Whenever other opportunities arose to undermine the German war effort, no matter how small, they were sized upon as entertaining diversions. Always at the forefront, and getting his share of time in temporary detention in the cooler was Ken Rees, who recounts the following episode in his memoirs:
In late July I think it was, a German General paid us a visit, a sort of AOC inspection, I assume.
A large, sparkling black Mercedes pulled up inside the compound, and he got out of it, together with the Kommandant, von Lindeiner. As they left for their tour of the compound, von Lindeiner, seeing all too well the prisoners who had surged up around them, told them smartly to keep their distance.

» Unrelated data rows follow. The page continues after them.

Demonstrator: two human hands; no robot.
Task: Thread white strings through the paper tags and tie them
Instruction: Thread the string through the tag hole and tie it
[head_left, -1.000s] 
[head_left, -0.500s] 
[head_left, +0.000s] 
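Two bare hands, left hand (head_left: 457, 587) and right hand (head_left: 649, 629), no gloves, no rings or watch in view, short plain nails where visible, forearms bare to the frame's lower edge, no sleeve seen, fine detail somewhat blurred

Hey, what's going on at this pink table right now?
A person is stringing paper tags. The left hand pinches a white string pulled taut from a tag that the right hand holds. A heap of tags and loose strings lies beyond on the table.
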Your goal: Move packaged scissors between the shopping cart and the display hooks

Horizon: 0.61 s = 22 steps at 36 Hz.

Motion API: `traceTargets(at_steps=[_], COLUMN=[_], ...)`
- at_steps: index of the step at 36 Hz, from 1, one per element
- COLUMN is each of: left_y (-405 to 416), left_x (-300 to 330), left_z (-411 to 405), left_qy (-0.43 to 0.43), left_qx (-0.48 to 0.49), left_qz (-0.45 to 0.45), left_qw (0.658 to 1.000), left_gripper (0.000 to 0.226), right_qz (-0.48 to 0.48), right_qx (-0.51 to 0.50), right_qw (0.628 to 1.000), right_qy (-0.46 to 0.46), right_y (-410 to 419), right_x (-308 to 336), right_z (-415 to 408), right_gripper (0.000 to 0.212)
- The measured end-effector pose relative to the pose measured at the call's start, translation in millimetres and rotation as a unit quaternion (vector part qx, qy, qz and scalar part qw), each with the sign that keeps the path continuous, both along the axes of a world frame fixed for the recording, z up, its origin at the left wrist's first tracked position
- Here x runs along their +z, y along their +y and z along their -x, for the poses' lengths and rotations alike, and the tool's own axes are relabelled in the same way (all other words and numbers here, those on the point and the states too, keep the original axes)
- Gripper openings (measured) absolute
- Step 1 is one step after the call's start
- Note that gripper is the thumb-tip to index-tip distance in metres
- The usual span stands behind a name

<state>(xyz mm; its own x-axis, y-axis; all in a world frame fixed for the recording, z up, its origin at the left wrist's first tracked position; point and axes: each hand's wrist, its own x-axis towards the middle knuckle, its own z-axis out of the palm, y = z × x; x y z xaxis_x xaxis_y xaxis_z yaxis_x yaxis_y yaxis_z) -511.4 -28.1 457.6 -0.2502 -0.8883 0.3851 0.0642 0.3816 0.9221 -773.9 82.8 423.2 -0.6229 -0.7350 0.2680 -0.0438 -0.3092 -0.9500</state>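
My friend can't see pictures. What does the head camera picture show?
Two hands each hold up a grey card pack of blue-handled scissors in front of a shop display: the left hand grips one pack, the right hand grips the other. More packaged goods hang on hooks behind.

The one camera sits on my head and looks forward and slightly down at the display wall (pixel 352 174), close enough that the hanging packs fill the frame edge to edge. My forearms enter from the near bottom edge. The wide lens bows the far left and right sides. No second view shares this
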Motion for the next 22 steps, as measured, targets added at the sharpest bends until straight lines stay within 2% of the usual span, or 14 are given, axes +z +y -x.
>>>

But the General, brimming with self-confidence, said, ‘No, no. The driver will keep watch.’ Like his boss the General, the driver didn’t know much about POWs; he was far too polite, fielding a constant stream of questions from two German-speakers while the rest of the rabble scrambled over the car, in evident awe and admiration.
After giving the driver some cigarettes the crowd dispersed, together with the General’s gloves, torch, maps and tool-kit, and a handbook optimistically marked ‘Secret’.
Although the driver, poor sod, was probably already on his way to the Russian Front when von Lindeiner came into the compound next day and suggested to the SBO [Senior British Officer] that if the handbook were returned the other losses would be ignored and no reprisals taken, we all knew that really, the General was far too embarrassed about having been so easily taken in, and would be only too glad for every reference to be hushed up.
And there was no point in keeping the book anyway, as the German speakers had been through its every nook and cranny, finding there very little of interest or military value. Roger Bushell quickly arranged for a special stamp to be made and applied to the front pages. The General got his book back stamped: ‘Passed by the POW Board of Censors.’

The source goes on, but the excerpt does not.